During that time, Francis and Gertrude lived at various places around Tidewater, Virginia, not far from the Langley facility in Hampton.
During World War II, the Langley Lab, you know, increased its activity, and it was during this time that Rogallo basically saw the writing on the wall.
The airplanes were getting heavier and faster and more complex, and harder to fly, and way more expensive.
And he thought it wasn't fair that only millionaires and the military had access to aviation.
He thought everyone should be able to fly.
He'd always wanted to fly.
So, he started to think of a way that he could make flying simple and inexpensive and available to everyone and practical, and that's what got him thinking about a wing that you could fold up and put in the trunk of your car and drive to the outskirts of town, unfold the wing, and fly away.
He realized he could make a wing that was completely flexible like a parachute, but if you make it the right shape and with the right length of lines and the right weight, the aerodynamic forces would hold it open in a way that it would create lift like a conventional rigid wing.
He and Gertrude this work together.
She's the one who could sew.
- Okay, this is the very first kite that flew.
My mother made this out of an old kitchen curtain, and it's made out of what's called chintz, and sort of a coated back, which gave it the ability to fly and the wind not just go through the material.

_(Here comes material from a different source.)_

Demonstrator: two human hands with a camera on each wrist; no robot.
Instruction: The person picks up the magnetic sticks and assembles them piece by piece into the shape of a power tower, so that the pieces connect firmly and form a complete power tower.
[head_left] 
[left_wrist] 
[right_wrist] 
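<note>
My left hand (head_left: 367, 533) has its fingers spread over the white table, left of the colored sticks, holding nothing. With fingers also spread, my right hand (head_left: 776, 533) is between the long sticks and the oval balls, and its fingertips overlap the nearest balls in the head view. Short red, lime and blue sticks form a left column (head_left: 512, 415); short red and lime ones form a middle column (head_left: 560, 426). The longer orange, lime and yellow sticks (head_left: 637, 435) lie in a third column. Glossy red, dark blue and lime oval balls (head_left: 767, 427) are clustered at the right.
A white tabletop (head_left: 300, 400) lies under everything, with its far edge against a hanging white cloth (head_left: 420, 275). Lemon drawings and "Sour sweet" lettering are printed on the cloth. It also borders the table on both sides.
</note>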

- And they played with them in a wind tunnel that Rogallo built in their house, and that was the beauty of this simple concept.
They could do this crude, preliminary work at home for very little money and do it on their own time, which they did.
And they got the first one flying successfully in 1948.
- In the development of the flexible wing, Francis always acknowledged and appreciated Gertrude's contribution in the success of his inventions and patents.
It was always very evident that he saw her as an equal partner and integral to what he did to develop the flexible wing.
- During the time that they were developing this flexible wing, Rogallo was still working for the NACA as a supervisor, basically, overseeing other engineers in the wind tunnels with the work they were doing there.
Anything aeronautical belonged to the NACA, so he took the invention that he and Gertrude had done to his superiors at the NACA, and he was hopeful that they would see the possibilities that he saw for this wing.
Unfortunately, a colossal lack of imagination led them to see no use for the kite whatsoever, and they allowed the Rogallos to patent the flexible kite, which they did.
They secured their patent in 1951.
As a way to illustrate the concept to try to get what Rogallo called real aeronautical interest in the idea, they went into the kite business and sold these as toy kites.
It backfired.
Because it was a toy, nobody took it seriously.
Rogallo continued his work at the NACA and it was Gertrude's kite business.
The kite business had its ups and downs, of course, but what really changed things was Sputnik.
[gentle electronic beeping] Once the Russians achieved that satellite flight, the entire footing of our aeronautical community changed.
NASA was formed out of what was the NACA, and really there was a huge shift toward space, and that's when this little kite idea finally got some traction.
In 1959, Wernher von Braun, famous rocket engineer, was doing, I believe, just a regular annual trip to Langley, and he just happened to see Rogallo demonstrate one of these little gliders.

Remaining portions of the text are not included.